→ DESCRIPTION OF THE TASK:
Copy every line below where the string "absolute" is found.

** Opening PROVIDED DATA block **

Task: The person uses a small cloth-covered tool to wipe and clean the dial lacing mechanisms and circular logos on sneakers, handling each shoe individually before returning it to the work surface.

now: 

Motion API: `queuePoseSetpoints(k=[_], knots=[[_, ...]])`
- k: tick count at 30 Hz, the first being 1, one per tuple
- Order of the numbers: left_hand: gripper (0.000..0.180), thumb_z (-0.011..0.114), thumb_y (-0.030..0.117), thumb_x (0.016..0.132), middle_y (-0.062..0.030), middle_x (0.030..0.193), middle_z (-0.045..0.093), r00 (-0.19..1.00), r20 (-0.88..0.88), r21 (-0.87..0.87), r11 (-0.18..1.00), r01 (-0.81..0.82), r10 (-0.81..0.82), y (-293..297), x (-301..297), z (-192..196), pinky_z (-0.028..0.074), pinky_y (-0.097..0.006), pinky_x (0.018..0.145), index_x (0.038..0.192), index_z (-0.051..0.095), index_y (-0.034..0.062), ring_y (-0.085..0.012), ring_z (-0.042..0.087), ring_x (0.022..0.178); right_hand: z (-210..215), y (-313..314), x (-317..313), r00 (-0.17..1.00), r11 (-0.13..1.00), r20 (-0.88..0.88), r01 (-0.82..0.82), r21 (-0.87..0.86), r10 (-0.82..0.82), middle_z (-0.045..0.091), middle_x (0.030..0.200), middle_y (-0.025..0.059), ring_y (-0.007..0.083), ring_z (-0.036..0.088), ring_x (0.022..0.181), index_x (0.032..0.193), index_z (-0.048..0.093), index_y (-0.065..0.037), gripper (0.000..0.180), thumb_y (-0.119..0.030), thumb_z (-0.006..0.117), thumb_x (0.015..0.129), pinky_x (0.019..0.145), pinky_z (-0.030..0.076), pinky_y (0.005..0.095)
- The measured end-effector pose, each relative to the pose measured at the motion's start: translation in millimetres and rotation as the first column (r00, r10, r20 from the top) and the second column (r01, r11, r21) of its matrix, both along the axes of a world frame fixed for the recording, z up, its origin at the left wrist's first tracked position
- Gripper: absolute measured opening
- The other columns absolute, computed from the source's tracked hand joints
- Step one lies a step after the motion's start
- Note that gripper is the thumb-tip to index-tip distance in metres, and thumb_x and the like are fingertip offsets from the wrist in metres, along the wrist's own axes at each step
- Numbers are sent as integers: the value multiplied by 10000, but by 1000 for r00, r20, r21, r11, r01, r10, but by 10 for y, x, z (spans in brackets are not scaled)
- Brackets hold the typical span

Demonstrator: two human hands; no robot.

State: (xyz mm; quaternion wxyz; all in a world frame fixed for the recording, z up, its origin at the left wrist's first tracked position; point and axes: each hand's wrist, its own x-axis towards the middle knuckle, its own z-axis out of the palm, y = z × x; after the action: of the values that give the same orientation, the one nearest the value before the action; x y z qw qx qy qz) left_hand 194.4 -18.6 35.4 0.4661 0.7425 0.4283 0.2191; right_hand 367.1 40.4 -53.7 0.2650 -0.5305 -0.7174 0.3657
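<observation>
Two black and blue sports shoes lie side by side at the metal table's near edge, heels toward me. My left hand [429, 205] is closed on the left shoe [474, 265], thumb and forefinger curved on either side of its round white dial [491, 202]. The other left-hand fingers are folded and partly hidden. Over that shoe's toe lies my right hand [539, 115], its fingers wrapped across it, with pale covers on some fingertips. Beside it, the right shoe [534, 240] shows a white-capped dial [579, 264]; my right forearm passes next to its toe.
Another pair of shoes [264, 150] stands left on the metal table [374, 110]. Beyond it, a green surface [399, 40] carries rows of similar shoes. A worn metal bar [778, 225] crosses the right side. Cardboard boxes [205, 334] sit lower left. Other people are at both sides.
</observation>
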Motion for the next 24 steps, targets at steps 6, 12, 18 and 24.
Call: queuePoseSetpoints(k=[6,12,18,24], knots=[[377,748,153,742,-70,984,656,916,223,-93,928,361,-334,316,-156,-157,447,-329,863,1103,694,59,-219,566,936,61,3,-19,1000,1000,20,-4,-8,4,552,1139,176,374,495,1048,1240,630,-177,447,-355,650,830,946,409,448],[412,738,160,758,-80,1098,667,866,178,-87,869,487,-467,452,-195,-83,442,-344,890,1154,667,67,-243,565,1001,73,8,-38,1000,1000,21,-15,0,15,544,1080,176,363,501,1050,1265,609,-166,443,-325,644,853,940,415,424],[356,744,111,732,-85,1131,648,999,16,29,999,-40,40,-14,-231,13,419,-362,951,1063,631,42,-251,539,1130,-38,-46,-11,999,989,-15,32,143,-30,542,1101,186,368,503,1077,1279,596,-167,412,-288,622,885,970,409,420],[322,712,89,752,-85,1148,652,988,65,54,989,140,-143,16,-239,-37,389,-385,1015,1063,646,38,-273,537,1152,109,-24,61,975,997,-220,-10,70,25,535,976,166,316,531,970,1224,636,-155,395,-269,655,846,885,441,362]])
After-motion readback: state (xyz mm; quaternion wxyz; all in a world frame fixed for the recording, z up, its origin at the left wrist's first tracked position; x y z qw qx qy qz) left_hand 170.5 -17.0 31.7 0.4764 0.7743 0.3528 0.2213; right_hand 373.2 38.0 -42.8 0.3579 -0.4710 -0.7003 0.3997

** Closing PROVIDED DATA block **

→ ANSWER TO THE EXERCISE:
- Gripper: absolute measured opening
- The other columns absolute, computed from the source's tracked hand joints

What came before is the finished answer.